Top up the pot with another quart (946 ml) of water. Boil the wort for one hour, then take the pot off the burner. Stir the hops into the wort for a whirlpool addition. Cover and let sit for 20 minutes. Then chill the wort to 70°F (21°C), transfer into a gallon (3.8 l) jug, topping up with water if necessary. Pitch the yeast and put on the airlock.
Ferment each mini batch at about 70°F (20°C). Once fermentation is complete, bottle the batch with about 0.4 oz (12 g) total dissolved priming sugar.
This process will be very similar to the one above but will hold the mash first at the lower beta amylase–optimized temperature, then at a higher one for alpha amylase.
Directions: Place the crushed malt into a nylon grain bag and set aside. Heat 3 quarts (2.8 l) of water to 154°F (68°C). When the water reaches temperature, move the pot off the burner.
Dip the bag of malt into the pot and swirl it around to make sure that all of the grain is thoroughly wet. Check the temperature of the liquid. We’re aiming for 144°F (62°C). You may need to heat it a little or add a splash or two of cool water. In either case, stir the bag in the pot to normalize the temperature.
Once the water is at the target temperature, cover the pot and let the grain bag sit. In winter, you may want to wrap it in a blanket for insulation. Mash for about 30 minutes.
Next, lift the grain bag out of the kettle and put the pot back on a hot burner. Heat the pot up to 156°F (69°C). Once the liquid is at the target temperature or a degree higher, place the grain bag back into the pot and stir around. As before, when the mash has reached the target temperature, take the pot off of the burner and let it sit for another 30 minutes.

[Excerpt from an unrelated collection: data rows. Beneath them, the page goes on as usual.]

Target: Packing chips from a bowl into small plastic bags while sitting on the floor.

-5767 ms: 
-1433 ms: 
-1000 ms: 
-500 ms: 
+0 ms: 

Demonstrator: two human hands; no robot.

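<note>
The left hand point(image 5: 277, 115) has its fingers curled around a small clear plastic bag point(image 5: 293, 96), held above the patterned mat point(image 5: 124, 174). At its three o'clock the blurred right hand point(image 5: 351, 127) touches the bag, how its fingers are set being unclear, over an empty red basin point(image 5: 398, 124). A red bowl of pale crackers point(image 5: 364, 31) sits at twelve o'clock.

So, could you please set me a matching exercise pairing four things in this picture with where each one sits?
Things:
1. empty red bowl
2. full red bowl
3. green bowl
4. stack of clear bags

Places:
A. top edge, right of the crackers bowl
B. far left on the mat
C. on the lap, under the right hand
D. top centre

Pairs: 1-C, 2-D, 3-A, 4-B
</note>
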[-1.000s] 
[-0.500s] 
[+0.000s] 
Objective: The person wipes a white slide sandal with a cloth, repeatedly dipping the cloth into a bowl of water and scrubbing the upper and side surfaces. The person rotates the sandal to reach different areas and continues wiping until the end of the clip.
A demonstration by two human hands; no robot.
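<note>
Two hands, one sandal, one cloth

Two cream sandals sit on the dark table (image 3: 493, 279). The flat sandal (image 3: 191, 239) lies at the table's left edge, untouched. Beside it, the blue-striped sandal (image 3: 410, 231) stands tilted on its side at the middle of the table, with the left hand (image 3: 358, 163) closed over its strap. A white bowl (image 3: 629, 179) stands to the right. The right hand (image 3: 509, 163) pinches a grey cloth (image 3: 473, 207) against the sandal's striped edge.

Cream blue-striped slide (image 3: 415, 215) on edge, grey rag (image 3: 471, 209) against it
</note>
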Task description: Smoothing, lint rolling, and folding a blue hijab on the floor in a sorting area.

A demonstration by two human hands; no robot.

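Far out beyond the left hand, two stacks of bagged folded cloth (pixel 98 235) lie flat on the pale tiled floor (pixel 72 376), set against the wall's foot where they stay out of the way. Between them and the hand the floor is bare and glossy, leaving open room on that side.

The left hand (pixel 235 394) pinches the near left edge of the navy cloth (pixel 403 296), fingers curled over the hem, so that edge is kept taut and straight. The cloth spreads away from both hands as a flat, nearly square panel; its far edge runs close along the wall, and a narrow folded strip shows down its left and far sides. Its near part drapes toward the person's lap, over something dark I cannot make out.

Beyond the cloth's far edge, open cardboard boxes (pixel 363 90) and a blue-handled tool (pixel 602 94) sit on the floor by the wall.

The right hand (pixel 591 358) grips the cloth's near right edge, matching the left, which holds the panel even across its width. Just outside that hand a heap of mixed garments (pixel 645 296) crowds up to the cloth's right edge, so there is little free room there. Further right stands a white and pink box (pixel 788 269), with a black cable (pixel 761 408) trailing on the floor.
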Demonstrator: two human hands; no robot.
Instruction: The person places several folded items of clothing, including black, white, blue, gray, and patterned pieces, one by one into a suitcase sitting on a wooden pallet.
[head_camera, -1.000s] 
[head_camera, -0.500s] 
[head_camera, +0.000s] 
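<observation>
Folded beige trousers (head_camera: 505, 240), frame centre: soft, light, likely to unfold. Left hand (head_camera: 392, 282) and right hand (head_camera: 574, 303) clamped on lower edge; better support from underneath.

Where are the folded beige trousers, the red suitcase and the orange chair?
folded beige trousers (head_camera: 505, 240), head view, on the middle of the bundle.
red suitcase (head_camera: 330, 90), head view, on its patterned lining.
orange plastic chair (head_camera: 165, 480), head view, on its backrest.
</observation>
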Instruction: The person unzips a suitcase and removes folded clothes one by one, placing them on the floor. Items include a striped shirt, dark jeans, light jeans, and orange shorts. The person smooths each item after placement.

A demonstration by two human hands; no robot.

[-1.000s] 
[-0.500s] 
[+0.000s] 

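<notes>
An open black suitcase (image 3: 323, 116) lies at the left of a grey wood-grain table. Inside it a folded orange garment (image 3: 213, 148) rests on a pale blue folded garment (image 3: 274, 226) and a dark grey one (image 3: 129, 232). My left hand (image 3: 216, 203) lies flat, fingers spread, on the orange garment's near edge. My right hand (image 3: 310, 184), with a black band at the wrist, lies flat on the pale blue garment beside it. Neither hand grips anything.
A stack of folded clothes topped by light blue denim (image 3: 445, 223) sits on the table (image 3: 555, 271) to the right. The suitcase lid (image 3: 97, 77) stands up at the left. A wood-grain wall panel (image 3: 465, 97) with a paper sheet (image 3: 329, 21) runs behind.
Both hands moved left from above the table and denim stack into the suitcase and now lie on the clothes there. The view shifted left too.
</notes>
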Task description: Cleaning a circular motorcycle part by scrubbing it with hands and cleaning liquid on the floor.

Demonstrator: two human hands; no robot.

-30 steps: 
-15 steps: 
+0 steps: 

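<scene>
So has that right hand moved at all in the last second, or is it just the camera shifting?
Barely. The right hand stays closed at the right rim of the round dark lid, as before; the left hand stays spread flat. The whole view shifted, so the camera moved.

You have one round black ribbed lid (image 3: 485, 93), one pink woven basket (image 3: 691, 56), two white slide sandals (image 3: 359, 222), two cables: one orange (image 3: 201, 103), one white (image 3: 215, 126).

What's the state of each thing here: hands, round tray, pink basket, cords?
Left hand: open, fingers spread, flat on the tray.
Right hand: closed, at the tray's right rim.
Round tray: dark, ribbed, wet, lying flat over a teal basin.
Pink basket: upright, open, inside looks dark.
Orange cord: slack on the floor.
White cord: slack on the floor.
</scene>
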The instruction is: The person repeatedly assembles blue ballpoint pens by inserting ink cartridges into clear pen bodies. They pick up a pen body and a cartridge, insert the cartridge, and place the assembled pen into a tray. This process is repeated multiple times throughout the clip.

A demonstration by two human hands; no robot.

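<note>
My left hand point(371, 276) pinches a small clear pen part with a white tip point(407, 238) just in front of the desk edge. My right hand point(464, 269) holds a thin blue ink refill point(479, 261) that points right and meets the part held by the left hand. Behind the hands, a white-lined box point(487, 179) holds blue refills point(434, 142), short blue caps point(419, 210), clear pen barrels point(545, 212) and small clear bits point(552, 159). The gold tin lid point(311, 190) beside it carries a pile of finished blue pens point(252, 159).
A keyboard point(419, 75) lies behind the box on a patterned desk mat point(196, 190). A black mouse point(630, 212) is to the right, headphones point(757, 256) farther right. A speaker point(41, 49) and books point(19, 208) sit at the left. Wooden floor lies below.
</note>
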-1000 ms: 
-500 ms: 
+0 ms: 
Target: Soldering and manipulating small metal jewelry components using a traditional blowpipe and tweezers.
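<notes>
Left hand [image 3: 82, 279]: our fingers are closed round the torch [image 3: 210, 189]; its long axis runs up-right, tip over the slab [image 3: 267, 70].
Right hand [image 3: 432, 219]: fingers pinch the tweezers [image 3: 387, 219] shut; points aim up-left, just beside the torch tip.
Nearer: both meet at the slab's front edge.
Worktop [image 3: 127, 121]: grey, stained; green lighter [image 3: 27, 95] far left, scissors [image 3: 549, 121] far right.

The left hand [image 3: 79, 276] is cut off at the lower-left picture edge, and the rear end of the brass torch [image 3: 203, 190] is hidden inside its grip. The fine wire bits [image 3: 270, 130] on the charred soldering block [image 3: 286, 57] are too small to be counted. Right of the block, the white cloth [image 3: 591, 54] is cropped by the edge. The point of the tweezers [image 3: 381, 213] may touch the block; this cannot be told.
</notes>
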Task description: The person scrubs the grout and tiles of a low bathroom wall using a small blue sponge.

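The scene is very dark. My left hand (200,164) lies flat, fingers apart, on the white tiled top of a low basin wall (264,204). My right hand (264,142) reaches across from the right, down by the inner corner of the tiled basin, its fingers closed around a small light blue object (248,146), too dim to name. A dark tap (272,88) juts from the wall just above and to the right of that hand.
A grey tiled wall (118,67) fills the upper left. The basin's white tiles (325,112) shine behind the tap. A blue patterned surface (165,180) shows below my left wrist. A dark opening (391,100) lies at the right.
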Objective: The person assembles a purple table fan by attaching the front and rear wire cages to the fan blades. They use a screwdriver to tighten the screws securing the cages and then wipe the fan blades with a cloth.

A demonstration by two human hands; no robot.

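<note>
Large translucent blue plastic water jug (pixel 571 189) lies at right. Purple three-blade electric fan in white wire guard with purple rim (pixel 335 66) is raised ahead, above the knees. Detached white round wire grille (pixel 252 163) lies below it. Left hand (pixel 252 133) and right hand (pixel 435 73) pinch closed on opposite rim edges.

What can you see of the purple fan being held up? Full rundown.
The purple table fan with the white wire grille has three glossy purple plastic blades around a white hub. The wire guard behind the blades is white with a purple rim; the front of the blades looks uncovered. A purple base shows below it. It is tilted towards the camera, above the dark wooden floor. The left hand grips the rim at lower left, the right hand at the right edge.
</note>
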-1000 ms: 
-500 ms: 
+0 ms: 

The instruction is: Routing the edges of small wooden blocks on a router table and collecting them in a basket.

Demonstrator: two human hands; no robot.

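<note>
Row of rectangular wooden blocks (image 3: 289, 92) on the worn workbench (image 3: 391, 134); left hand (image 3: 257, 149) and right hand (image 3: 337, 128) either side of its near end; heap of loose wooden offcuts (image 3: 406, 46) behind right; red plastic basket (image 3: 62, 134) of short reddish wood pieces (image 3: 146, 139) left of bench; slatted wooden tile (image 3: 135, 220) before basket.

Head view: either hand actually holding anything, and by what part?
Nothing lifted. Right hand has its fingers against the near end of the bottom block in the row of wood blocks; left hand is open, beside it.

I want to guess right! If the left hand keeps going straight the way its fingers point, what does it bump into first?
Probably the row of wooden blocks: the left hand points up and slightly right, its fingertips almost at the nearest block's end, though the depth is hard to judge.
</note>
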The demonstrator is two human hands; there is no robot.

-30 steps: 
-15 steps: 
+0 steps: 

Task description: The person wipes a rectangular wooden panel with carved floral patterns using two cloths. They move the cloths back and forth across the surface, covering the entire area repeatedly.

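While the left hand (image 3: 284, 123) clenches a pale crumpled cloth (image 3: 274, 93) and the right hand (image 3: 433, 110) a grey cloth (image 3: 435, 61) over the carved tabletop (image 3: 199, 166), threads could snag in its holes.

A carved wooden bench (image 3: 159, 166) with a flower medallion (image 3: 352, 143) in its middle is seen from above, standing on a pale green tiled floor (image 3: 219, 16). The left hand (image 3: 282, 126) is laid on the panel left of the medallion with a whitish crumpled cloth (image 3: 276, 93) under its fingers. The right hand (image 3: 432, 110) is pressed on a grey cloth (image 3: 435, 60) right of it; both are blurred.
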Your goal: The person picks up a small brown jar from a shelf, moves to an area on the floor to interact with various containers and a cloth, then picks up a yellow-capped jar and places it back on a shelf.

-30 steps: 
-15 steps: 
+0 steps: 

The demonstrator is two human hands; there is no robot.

At the end of the mash, follow the single- step process steps to rinse the grain, top up for the boil, add the hops, ferment the beer, and then bottle it.
Give the beers 2 or 3 weeks to carbonate and then set up your tasting session.Your evaluation should focus on the malt character, mouthfeel, and overall balance of the beer.
As in our other labs, you should write up your impressions and associations for the aroma and flavor for each beer. Your biggest learning, though, will come as you compare the beers to one another. There are a number of qualities you can assess them against, such as sweetness, malt flavor, and body. In general, you should expect the beers to fall into order as dual-stage, beta, mixed, and alpha, with the dual-stage beer being the lightest, driest of the group.
This order should also be in line for the finishing gravity, which is an indicator of the remaining sweetness and body. The gravity measurements will let you calculate the alcohol level of each beer. It might be a little harder to taste the difference in alcohol level, but see if you can detect the difference among the samples.
After noting the obvious observations, start to look at second-level effects, such as how the perception of hops shifts among the beers or how much you enjoy the finish. You can extrapolate from this experience to understand which mashing approach might fit particular beer styles.
That’s key because there is no “right” temperature for starch conversion. It all depends on the effect you want in a particular beer. Now, you should have a better handle on that.